Multiple inheritance + virtual function mess

﹥>﹥吖頭↗ 提交于 2019-11-27 12:50:15

Unless you overwrite fn again in D, no it is not possible. Because there is no final overrider in a D object: Both C and B override A::fn. You have several options:

  • Drop either C::fn or B::fn. Then, the one that still overrides A::fn has the final overrider.
  • Place a final overrider in D. Then, that one overrides A::fn aswell as fn in C and B.

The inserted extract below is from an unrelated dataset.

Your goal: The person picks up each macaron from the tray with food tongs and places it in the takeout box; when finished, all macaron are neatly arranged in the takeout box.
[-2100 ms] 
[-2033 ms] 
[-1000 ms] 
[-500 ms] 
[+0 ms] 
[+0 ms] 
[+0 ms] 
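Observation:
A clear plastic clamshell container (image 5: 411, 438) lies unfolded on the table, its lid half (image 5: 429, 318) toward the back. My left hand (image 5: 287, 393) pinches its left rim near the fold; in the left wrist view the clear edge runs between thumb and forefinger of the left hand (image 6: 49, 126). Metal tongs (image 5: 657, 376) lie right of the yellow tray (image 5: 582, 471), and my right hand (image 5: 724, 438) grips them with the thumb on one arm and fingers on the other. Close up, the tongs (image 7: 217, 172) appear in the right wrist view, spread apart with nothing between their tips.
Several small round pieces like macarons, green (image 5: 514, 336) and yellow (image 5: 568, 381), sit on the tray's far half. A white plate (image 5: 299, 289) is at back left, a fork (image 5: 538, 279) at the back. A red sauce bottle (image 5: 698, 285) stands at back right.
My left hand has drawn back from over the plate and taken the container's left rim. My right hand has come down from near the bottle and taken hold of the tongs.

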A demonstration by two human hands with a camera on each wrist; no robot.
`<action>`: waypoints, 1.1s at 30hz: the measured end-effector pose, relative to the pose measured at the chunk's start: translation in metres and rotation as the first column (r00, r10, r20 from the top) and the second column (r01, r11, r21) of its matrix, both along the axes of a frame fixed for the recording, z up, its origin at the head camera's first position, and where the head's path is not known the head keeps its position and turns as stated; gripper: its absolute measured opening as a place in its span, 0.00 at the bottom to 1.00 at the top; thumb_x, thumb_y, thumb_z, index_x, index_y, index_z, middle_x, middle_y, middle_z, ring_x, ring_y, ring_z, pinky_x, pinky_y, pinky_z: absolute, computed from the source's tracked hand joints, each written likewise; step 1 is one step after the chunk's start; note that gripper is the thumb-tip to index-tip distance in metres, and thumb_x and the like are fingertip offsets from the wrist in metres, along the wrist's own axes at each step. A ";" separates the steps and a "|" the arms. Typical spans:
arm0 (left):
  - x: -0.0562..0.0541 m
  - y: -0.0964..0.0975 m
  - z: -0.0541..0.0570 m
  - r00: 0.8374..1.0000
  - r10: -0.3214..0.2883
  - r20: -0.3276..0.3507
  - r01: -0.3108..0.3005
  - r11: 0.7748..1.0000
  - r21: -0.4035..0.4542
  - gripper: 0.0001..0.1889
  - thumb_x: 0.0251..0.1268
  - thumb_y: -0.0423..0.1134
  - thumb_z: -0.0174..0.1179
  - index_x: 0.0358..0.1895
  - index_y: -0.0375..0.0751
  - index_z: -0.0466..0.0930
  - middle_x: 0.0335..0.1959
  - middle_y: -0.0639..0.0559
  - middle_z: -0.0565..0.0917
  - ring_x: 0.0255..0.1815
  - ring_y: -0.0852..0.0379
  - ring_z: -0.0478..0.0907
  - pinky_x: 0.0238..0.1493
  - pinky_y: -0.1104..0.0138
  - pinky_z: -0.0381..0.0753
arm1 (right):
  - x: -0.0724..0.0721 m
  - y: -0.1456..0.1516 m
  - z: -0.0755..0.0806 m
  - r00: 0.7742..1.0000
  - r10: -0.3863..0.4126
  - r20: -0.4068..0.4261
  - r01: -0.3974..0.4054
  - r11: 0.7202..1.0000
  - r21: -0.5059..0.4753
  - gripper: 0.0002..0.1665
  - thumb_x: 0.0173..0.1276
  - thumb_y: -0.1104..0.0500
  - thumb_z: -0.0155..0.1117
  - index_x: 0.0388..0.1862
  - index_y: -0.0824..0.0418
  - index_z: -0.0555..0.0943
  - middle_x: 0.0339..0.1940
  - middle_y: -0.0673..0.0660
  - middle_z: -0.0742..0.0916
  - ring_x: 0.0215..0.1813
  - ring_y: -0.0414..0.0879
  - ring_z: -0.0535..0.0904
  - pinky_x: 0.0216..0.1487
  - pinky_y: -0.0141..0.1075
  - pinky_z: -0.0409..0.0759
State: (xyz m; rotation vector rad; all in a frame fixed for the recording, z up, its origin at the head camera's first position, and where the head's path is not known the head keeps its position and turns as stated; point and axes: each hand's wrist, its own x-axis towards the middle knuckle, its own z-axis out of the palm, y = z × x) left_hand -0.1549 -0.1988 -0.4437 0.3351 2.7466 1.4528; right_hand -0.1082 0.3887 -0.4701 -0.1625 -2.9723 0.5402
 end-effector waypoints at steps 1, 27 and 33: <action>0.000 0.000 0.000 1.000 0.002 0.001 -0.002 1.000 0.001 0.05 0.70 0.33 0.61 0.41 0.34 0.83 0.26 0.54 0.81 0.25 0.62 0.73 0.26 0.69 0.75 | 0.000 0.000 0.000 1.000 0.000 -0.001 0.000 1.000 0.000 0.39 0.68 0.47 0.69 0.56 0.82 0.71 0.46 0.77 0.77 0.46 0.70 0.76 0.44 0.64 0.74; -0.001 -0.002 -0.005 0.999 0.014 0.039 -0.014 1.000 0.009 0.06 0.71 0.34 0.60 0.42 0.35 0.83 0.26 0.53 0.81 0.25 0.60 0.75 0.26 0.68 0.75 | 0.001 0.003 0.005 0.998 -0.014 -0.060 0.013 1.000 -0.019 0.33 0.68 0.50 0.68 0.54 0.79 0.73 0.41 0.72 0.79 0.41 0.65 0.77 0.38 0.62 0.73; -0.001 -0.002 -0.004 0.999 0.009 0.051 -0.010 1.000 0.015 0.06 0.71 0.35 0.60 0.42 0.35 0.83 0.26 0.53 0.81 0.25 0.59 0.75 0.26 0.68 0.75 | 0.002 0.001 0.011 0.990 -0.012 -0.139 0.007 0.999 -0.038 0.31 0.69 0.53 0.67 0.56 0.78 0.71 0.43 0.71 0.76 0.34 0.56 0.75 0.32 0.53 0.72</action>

For example the following results in a compile time error:

#include <iostream>

class A {
public:
    virtual void fn() { }
};

class B : public virtual A {
public:
    virtual void fn() { }
};

class C : public virtual A {
public:
    virtual void fn() { }
};

// does not override fn!!
class D : public B, public C {
public:
    virtual void doit() {
        B::fn();
        C::fn();
    }
};

int main(int argc, char **argv) {
  D d;
  d.doit();
  return 0;
}

You can, however derive non-virtual from A in C and B, but then you have no diamond inheritance anymore. That is, each data-member in A appears twice in B and C because you have two A base-class sub-objects in an D object. I would recommend you to rethink that design. Try to eliminate double-objects like that that require virtual inheritance. It often cause such kind of conflicting situations.

A case very similar to this is when you want to override a specific function. Imagine you have a virtual function with the same name in B and C (now without a common base A). And in D you want to override each function but give different behavior to each. Depending whether you call the function with a B pointer or C pointer, you have the different behavior. Multiple Inheritance Part III by Herb Sutter describes a good way of doing that. It might help you decide on your design.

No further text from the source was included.